According to an artificial intelligence (AI) tool created by a USC computer science student, the record-breaking track “Old Town Road” is slightly country, and slightly rock ’n roll.
The debate can finally be brought to a conclusion—Lil Nas X’s record-setting, chart-topping hit “Old Town Road” is certainly country. However, it is also a bit of rock ’n roll. And while examining the lyrics and chords together, it is straight-up pop.
Anyhow, that is according to an AI tool created by USC computer science PhD student Timothy Greer. Greer’s technique involves automatically guessing music genres by investigating how lyrics and chords interact with one another all through the songs.
The technique categorized “Old Town Road” as country on the basis of the lyrics, as rock based on the chords (on the basis of a Nine Inch Nails music sample), and as pop on the basis of the chords and lyrics combined.
The paper titled “Using Shared Vector Representations of Words and Chords in Music for Genre Classification” will be showcased at the Speech, Music and Mind 2019 conference on September 14th, 2019.
A Very Human Experience
“Old Town Road is an interesting song,” said Greer, an all-time musician who presently plays saxophone and keyboard in an LA-based band (music genre: Indie rock).
The lyrics are steeped in the country genre, but the chords and the instrumentation don’t sound like country at all. The algorithm highlights the complexity of music, both in terms of how the music is constructed and how it is perceived, in other words, how people process it.
Timothy Greer, Computer Science PhD Student, USC Viterbi School of Engineering
This attempt at music research—to computationally comprehend the stories told with it, and how people feel and are swayed by it—is a part of a larger research program in Computational Media Intelligence at the USC Signal Analysis and Interpretation Laboratory (SAIL).
Music construction and perception are related, but they are not one and the same.
Shrikanth Narayanan, Niki and Max Nikias Chair and Professor of Electrical and Computer Engineering, USC Viterbi School of Engineering
Narayanan, who is Greer’s supervisor and co-author of the paper, has earlier examined vocal patterns of opera singers and beatboxers using MRI scans, predicted violence ratings using movie scripts, and created technology that uses voice to judge a speaker’s emotions. He reported he is thrilled about this new study as it is a new way of analyzing music computationally and could uncover unexpected patterns.
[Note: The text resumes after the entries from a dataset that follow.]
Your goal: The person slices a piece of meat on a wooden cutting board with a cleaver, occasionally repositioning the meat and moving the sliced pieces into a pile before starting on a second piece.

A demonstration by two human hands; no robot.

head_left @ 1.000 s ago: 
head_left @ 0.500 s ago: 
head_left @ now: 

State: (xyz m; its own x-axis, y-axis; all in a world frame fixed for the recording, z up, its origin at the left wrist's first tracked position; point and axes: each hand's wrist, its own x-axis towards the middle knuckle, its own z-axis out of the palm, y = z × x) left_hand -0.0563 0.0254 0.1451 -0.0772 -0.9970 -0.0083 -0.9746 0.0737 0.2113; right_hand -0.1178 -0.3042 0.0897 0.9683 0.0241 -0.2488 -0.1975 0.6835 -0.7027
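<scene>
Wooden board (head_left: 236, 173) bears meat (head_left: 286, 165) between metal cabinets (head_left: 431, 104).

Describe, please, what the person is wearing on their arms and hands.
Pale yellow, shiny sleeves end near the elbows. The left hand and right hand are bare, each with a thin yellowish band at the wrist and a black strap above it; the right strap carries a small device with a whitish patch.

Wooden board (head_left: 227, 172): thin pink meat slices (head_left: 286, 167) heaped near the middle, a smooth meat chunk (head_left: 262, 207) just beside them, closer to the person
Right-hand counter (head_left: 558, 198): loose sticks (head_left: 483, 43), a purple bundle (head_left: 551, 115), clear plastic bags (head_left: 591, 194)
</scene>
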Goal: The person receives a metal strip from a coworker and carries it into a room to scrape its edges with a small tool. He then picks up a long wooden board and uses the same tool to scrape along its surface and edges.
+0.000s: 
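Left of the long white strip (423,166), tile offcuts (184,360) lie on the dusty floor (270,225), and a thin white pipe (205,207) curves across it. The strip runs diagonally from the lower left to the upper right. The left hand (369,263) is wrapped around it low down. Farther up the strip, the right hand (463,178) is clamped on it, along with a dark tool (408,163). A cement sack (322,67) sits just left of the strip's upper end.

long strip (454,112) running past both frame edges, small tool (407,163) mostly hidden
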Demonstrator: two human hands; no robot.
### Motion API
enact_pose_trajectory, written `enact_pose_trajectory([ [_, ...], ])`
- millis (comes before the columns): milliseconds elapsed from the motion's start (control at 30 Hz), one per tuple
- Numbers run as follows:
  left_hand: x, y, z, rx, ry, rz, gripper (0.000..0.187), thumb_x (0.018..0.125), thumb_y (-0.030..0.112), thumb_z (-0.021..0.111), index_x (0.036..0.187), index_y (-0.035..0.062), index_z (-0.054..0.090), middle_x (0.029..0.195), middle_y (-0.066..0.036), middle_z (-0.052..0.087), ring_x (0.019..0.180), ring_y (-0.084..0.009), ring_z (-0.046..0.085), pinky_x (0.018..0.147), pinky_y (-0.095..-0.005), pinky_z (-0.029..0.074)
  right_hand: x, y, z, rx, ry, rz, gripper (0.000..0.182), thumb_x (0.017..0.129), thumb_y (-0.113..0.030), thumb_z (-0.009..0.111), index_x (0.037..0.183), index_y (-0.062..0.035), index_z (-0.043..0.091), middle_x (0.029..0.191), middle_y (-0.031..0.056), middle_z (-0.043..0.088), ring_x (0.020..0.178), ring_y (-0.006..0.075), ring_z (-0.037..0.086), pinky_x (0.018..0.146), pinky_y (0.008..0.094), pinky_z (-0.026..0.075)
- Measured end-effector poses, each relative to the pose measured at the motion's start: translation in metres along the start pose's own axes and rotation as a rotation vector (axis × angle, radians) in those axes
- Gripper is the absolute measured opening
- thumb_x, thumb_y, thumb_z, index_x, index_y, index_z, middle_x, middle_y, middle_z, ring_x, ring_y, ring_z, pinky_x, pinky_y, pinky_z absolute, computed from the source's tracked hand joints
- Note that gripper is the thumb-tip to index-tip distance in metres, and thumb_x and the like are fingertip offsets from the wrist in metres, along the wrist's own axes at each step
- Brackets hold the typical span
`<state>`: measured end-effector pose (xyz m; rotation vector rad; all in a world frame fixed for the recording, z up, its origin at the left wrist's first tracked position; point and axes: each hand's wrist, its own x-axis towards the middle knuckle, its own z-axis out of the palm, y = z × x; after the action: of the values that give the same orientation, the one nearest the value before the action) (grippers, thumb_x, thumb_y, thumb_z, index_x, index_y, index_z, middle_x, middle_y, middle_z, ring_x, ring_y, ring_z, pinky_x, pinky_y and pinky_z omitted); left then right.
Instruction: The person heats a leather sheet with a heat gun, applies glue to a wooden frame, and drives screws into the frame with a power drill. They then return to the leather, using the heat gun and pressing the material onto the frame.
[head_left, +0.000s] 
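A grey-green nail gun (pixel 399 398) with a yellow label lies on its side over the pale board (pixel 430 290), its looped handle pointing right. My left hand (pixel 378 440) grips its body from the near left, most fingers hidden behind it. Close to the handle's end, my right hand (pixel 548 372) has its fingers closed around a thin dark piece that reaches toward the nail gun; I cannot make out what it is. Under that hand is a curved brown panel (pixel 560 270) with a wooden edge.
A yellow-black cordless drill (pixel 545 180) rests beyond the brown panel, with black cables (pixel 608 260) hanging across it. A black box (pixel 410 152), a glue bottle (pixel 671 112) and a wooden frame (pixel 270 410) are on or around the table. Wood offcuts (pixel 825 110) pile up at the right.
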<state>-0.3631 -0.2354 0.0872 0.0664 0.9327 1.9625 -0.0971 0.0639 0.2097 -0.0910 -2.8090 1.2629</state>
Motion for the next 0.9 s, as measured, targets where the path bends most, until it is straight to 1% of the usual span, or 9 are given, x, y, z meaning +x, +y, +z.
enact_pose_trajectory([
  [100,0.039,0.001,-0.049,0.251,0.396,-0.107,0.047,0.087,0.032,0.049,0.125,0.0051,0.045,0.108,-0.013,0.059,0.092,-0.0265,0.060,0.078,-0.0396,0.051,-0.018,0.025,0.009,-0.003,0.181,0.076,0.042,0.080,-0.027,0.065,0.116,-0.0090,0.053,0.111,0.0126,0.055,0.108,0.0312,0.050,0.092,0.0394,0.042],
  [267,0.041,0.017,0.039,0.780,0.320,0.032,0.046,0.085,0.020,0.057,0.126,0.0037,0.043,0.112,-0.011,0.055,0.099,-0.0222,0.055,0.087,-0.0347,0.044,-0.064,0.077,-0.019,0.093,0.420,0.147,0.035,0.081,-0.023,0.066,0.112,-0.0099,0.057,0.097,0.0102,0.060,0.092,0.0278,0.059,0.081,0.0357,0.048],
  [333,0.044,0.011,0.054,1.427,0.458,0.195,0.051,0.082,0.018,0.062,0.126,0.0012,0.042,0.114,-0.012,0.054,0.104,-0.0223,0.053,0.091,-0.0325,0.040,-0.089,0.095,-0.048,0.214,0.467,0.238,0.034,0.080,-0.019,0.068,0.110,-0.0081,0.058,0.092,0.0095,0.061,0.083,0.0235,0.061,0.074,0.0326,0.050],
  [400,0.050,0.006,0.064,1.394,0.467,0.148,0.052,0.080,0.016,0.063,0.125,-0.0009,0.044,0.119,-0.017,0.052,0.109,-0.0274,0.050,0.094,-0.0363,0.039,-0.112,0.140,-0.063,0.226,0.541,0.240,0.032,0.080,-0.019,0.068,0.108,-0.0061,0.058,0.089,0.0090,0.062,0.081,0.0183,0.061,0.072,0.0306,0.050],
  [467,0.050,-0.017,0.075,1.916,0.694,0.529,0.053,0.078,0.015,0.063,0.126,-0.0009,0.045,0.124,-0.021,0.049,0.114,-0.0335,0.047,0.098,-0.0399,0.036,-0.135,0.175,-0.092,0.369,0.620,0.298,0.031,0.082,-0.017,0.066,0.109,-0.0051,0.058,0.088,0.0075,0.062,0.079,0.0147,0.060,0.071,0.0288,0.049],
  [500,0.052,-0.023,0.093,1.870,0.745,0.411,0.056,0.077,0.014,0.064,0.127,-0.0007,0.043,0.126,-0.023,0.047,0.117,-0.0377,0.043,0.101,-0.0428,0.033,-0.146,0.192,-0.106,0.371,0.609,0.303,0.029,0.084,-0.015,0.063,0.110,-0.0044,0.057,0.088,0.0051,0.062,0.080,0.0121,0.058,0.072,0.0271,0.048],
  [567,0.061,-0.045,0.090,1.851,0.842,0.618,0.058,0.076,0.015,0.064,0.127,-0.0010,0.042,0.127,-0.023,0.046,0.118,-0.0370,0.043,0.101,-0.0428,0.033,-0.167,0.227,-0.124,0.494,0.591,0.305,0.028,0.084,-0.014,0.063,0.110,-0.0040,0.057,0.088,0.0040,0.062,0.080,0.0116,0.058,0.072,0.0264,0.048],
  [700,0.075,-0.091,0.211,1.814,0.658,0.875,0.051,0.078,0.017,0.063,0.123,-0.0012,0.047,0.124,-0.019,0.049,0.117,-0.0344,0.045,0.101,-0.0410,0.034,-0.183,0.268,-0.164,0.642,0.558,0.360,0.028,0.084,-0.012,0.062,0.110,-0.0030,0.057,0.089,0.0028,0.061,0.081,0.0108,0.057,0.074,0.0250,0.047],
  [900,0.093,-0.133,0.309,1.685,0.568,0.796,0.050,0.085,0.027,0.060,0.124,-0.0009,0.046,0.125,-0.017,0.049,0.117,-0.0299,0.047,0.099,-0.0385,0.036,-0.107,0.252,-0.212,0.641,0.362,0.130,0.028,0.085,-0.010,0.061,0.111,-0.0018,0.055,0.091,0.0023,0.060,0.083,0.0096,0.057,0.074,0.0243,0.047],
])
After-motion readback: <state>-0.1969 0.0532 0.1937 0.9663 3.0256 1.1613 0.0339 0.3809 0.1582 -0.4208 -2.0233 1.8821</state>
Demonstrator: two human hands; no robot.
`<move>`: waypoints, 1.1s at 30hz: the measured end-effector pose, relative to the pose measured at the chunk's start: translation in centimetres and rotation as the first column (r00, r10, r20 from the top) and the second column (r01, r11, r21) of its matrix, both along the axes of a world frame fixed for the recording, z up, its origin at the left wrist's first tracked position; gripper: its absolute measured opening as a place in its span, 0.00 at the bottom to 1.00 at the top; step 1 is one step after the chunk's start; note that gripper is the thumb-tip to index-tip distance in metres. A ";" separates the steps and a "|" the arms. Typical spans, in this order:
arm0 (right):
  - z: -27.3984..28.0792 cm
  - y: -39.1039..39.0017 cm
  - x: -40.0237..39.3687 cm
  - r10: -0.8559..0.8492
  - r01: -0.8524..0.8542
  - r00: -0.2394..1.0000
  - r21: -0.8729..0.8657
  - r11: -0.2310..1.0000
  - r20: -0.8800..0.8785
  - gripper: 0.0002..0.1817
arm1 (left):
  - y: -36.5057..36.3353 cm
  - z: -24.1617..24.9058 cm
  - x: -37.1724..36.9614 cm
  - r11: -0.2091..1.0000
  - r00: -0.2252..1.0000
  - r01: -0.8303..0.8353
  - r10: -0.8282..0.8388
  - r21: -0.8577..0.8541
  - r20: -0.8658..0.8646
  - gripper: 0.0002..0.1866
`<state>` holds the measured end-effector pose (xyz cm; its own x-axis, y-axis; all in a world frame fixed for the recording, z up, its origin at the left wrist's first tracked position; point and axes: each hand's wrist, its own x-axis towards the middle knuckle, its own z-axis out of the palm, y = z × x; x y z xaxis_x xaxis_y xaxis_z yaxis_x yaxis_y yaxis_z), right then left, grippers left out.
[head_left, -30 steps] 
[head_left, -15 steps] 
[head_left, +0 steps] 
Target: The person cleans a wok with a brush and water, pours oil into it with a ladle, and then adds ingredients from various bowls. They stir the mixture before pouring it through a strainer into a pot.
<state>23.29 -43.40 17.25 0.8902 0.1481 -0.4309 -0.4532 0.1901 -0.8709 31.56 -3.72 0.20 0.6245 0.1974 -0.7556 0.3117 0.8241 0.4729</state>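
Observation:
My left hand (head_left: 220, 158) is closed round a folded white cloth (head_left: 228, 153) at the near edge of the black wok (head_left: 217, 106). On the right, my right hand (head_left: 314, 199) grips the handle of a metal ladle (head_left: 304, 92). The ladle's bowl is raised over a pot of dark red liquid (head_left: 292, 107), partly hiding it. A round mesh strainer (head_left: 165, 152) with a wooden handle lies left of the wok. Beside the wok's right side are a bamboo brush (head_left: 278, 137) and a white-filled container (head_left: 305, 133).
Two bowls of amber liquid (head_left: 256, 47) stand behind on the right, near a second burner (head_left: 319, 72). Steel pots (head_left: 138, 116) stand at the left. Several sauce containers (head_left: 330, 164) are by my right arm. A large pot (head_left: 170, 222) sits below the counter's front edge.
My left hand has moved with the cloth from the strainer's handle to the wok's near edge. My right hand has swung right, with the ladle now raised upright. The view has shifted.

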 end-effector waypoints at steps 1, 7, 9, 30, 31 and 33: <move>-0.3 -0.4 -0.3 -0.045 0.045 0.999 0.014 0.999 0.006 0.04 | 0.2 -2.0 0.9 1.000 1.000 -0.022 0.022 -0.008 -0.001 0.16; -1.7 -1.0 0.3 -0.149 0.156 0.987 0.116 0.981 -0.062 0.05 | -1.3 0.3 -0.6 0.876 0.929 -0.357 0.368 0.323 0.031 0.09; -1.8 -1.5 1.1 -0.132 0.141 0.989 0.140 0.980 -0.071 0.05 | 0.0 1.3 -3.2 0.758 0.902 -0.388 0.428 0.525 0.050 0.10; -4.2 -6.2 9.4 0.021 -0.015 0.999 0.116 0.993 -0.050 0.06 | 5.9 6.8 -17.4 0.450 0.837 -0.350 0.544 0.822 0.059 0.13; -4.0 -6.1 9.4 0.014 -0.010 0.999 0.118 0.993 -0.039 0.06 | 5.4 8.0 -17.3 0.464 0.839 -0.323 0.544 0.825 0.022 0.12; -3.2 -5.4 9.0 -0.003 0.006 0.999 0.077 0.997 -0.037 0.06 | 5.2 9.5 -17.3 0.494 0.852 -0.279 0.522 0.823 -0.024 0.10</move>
“We always say there is no hard-set rule for human experiences of music,” stated Narayanan, a classical music enthusiast who plays the Indian stringed instrument veena and the violin. “AI and machine learning can provide a lens through which to look at this very human experience.”
A New Sound
“Old Town Road,” which has currently been topping the charts for 19 weeks, has been noteworthy for its genre-blending characteristic. Being one of the most hotly debated subjects in the pop world this summer, everyone seems to have a different view—is it pop, country, rock? Or a blend of all?
In April 2019, the song was taken out from the Billboard Hot Country chart as it did “not embrace enough elements of today’s country music to chart in its current version,” according to a Billboard statement.
Greer tested the song using three models he had developed to estimate the genre: using only chord embeddings, only lyric embeddings, and using a combination of chord-and-lyric embeddings. He taught the system on a dataset with 190,165 musical segments from 5,304 pop songs with lyrics and corresponding chords.
Nearly all genre prediction tools use a song’s whole audio file, which means retrieving and processing a high-quality recording, but Greer’s technique can categorize genre using just chords and lyrics, which are typically available online with a quick Google Search.
“This interplay between chord sequences and lyric sequences may give us a better glimpse into how we perceive genre than using either alone, although both of these modalities contain useful information alone, as well,” said Greer.
The research offers a better insight into how music is perceived and processed, particularly the differences in human music perception—and categorization—of music genre based on the “looking glass” used.
Applications comprise how music content is marketed, consumed, and tagged; neuropsychology and the mechanisms of human thought; and affective computing systems that influence human emotions.